__WHAT IS REQUIRED__. Retype the material below, keeping each line identical.

__INFORMATION PROVIDED__.

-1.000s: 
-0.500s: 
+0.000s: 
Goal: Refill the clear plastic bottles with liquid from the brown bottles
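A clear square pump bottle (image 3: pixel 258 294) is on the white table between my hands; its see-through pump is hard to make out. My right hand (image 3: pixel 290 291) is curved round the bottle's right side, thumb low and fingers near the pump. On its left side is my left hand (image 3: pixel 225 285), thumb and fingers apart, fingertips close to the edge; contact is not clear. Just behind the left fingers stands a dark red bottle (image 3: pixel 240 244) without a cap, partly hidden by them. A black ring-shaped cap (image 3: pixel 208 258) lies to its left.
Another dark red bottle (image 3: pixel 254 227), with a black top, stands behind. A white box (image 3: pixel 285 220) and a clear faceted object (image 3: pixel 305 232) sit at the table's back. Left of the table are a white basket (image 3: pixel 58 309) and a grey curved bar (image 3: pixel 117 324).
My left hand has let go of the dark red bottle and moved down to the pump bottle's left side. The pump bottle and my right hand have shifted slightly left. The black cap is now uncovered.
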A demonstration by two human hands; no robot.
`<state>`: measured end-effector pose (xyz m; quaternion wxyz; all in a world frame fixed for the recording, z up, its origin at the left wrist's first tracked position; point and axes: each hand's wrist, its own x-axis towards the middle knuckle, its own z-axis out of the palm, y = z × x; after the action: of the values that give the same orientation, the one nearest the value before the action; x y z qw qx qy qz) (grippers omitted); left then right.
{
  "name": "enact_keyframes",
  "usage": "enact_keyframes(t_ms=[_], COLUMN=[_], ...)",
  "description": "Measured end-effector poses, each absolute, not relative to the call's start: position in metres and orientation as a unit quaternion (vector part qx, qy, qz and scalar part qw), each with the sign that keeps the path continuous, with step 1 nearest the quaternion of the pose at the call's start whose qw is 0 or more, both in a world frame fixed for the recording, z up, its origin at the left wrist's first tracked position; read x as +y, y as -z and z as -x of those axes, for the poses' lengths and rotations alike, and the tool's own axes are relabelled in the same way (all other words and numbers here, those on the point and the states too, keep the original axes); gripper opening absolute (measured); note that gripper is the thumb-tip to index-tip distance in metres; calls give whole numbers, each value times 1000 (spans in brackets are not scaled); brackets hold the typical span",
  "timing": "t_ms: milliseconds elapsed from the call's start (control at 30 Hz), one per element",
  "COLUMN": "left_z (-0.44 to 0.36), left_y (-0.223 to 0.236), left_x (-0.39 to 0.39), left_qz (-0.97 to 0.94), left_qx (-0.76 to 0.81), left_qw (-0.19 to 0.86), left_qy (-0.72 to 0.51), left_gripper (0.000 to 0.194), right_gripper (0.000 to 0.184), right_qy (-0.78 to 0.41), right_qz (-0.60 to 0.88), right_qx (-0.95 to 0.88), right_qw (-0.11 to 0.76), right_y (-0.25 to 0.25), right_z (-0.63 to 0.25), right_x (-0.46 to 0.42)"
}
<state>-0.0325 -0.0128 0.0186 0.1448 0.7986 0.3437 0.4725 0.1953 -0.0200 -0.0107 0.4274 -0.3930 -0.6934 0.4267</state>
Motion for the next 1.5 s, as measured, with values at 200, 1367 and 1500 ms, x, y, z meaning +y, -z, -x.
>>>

__SOLUTION TO THE EXERCISE__.
-1.000s: 
-0.500s: 
+0.000s: 
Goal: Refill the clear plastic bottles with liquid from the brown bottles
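A clear square pump bottle (image 3: pixel 258 294) is on the white table between my hands; its see-through pump is hard to make out. My right hand (image 3: pixel 290 291) is curved round the bottle's right side, thumb low and fingers near the pump. On its left side is my left hand (image 3: pixel 225 285), thumb and fingers apart, fingertips close to the edge; contact is not clear. Just behind the left fingers stands a dark red bottle (image 3: pixel 240 244) without a cap, partly hidden by them. A black ring-shaped cap (image 3: pixel 208 258) lies to its left.
Another dark red bottle (image 3: pixel 254 227), with a black top, stands behind. A white box (image 3: pixel 285 220) and a clear faceted object (image 3: pixel 305 232) sit at the table's back. Left of the table are a white basket (image 3: pixel 58 309) and a grey curved bar (image 3: pixel 117 324).
My left hand has let go of the dark red bottle and moved down to the pump bottle's left side. The pump bottle and my right hand have shifted slightly left. The black cap is now uncovered.
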A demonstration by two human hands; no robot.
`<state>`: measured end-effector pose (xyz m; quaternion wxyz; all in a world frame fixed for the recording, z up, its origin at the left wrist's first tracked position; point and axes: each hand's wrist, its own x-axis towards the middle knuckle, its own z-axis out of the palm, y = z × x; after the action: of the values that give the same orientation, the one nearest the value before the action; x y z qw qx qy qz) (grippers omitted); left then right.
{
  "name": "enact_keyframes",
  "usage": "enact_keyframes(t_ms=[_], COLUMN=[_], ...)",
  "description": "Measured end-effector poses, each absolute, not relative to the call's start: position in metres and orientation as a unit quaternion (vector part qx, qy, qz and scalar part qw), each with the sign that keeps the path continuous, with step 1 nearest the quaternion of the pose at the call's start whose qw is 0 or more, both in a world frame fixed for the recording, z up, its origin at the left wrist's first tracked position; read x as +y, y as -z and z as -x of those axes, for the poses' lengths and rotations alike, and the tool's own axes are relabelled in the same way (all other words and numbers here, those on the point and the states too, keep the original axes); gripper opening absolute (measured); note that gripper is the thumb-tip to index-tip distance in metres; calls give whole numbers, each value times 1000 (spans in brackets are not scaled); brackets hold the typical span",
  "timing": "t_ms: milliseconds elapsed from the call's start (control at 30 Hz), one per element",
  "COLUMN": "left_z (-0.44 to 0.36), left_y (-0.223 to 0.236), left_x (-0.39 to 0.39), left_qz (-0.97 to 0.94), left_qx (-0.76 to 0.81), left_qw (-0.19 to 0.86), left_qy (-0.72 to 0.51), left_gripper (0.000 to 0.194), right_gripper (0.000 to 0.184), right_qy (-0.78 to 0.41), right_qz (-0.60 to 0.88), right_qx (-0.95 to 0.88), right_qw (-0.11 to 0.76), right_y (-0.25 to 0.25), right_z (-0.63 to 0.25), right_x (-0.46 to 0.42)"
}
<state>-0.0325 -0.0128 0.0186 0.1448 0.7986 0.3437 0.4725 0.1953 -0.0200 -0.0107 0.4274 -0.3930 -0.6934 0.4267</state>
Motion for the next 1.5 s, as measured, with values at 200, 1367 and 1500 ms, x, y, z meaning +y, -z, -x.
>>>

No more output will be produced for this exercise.